> [Saved data entries]
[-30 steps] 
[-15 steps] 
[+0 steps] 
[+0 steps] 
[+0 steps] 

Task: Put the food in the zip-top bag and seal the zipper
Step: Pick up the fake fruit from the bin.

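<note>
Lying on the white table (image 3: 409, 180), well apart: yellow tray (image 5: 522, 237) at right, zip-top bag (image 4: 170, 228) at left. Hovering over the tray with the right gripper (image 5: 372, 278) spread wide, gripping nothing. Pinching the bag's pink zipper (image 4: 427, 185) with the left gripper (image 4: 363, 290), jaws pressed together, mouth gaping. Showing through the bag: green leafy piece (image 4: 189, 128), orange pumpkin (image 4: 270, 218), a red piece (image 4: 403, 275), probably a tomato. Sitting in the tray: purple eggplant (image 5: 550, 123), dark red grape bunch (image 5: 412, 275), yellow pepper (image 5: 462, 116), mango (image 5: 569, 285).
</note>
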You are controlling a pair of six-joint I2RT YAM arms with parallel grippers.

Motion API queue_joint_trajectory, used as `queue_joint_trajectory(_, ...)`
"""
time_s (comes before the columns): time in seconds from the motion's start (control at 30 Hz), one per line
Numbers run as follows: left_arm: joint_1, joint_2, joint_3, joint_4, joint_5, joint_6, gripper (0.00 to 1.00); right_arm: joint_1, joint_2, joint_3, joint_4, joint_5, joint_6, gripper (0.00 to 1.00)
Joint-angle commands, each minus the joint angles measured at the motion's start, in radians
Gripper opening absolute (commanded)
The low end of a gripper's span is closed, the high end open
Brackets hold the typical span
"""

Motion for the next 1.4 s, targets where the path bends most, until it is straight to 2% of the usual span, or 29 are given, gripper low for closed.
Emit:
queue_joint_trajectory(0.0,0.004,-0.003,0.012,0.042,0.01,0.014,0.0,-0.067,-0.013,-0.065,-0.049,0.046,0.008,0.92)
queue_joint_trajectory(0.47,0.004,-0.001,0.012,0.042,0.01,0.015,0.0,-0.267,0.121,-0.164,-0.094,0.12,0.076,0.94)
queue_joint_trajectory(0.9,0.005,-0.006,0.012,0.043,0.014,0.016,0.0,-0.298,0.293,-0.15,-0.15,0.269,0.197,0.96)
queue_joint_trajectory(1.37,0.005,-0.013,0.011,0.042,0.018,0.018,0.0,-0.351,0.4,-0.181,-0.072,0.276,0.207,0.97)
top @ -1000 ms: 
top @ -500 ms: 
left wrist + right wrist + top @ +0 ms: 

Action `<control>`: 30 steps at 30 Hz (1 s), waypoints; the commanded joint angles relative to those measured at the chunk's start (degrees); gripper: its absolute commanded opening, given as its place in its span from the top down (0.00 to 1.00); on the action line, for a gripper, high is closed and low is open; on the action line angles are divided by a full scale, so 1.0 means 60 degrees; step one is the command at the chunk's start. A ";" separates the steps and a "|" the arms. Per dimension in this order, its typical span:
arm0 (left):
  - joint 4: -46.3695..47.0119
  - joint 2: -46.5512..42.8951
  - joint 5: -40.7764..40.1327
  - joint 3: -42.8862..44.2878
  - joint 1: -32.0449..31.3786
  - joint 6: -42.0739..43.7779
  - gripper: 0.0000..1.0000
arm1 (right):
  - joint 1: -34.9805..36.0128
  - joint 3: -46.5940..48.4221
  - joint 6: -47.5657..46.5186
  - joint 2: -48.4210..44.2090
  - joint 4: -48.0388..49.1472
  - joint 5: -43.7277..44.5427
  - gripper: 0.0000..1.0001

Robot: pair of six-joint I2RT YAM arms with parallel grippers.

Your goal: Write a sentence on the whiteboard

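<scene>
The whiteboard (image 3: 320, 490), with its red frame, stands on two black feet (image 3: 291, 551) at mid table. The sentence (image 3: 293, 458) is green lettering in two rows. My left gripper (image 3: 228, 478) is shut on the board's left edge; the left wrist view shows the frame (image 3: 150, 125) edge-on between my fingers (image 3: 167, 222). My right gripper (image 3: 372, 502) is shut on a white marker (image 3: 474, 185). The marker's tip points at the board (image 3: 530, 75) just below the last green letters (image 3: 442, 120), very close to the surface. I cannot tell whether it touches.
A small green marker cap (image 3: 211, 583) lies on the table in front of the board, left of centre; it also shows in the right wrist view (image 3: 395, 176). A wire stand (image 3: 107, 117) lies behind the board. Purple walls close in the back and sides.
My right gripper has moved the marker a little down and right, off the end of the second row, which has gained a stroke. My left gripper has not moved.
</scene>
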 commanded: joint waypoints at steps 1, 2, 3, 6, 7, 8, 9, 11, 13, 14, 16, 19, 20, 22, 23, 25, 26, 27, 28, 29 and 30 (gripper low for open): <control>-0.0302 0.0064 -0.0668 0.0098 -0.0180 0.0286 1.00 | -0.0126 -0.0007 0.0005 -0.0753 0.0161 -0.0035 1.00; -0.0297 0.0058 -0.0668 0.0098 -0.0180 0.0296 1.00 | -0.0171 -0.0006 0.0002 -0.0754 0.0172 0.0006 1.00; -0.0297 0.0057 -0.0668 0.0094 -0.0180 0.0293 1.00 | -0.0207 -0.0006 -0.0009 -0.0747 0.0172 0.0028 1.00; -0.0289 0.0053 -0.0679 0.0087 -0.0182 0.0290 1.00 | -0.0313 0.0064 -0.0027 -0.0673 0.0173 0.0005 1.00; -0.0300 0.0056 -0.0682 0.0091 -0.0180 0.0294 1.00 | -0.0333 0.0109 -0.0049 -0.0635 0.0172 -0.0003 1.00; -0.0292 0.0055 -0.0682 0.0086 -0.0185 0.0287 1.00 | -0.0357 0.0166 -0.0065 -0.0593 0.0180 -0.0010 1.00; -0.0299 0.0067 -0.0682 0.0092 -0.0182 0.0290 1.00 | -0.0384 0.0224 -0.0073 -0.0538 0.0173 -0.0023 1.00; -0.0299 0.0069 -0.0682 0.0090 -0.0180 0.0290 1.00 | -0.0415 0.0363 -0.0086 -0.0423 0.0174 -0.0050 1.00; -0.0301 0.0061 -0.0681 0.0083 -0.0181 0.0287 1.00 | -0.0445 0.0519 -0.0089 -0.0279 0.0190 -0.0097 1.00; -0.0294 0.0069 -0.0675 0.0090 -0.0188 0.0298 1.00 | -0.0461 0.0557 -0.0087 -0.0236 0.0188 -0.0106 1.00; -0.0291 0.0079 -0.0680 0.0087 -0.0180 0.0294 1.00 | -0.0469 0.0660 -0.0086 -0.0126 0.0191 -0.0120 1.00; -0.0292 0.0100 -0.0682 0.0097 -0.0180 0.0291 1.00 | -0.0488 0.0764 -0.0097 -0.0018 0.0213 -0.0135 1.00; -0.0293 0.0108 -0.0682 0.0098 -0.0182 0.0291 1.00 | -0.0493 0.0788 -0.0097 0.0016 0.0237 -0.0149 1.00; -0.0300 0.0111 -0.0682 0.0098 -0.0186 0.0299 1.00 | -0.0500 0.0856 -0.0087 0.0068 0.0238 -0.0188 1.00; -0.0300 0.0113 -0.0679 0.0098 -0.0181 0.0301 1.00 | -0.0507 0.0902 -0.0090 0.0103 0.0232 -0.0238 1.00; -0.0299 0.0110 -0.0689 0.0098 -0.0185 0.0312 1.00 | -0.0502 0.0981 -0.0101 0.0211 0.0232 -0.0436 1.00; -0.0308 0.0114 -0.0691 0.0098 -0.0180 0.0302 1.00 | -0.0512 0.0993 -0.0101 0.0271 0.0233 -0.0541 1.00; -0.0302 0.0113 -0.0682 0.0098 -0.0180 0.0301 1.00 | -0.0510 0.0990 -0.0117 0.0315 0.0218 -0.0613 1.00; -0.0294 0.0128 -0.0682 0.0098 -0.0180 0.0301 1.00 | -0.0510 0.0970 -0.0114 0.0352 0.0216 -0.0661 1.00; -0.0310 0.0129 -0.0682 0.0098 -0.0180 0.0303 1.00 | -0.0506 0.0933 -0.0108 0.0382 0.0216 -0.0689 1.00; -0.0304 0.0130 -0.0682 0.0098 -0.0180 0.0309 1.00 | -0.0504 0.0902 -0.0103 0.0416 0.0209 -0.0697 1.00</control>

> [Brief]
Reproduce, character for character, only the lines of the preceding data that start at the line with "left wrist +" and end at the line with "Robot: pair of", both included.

> [Your response]
left wrist + right wrist + top @ +0 ms: 

Action `<control>`: 30 steps at 30 Hz (1 s), waypoints; the commanded joint angles relative to those measured at the chunk's start (degrees); gripper: its absolute commanded opening, given as its place in its span from the top down (0.00 to 1.00); on the action line, for a gripper, high is closed and low is open; on the action line angles are divided by a full scale, so 1.0 means 60 degrees; step one is the command at the chunk's start. A ";" separates the steps and a "|" the arms. Per dimension in this order, its typical span:
arm0 (left):
  - joint 4: -46.3695..47.0119
  - joint 2: -46.5512..42.8951
  - joint 5: -40.7764..40.1327
  - joint 3: -42.8862..44.2878
  - joint 1: -32.0449..31.3786
  - joint 6: -42.0739..43.7779
  - gripper: 0.0000..1.0000
arm1 (right):
  - joint 1: -34.9805..36.0128
  - joint 3: -46.5940..48.4221
  - joint 6: -47.5657..46.5186
  - joint 2: -48.4210..44.2090
  - joint 4: -48.0388..49.1472
  - joint 5: -43.7277..44.5427
  - gripper: 0.0000..1.0001

Robot: pair of six-joint I2RT YAM arms with parallel grippers.

Nothing more remains to be done for this exercise.